Exercise brief: From the entries underneath, give the number of lines holding the word "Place", without any other words.

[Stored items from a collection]

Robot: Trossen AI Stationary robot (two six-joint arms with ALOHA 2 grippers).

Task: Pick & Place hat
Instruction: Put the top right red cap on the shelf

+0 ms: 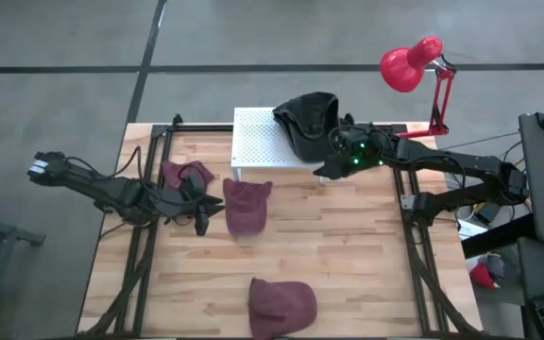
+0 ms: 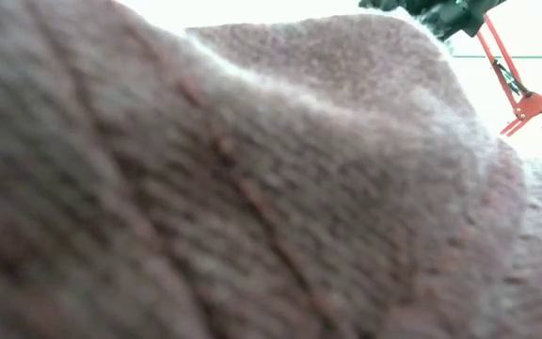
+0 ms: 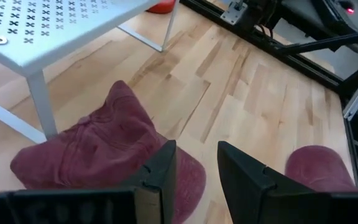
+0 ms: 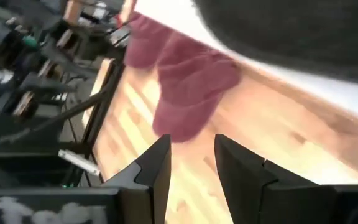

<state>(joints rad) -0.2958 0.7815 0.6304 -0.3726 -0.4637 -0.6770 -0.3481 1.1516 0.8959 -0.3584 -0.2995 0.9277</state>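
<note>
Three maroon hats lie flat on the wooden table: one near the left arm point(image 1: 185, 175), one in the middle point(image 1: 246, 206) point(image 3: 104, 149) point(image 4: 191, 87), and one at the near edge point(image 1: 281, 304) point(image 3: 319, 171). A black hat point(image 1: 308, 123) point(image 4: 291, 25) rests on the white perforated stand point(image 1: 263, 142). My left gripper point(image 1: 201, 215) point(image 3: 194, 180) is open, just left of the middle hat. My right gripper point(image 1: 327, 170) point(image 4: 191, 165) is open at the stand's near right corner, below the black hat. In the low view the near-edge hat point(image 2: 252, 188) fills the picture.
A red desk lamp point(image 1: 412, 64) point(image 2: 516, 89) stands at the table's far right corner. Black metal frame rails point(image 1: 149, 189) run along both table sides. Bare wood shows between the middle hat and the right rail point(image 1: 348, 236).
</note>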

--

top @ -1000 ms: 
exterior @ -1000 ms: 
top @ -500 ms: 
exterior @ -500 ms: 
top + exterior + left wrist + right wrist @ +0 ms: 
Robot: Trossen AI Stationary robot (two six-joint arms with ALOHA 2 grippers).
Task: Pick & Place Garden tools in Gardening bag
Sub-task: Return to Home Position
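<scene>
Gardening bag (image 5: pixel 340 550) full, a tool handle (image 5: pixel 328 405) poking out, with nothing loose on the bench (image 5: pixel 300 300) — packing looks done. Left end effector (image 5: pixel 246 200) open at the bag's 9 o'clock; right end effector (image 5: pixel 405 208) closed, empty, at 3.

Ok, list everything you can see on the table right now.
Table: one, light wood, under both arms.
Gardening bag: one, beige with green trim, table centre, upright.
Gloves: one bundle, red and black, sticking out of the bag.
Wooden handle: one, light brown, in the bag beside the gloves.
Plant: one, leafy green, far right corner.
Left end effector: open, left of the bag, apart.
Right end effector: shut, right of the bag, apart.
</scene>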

Response: 2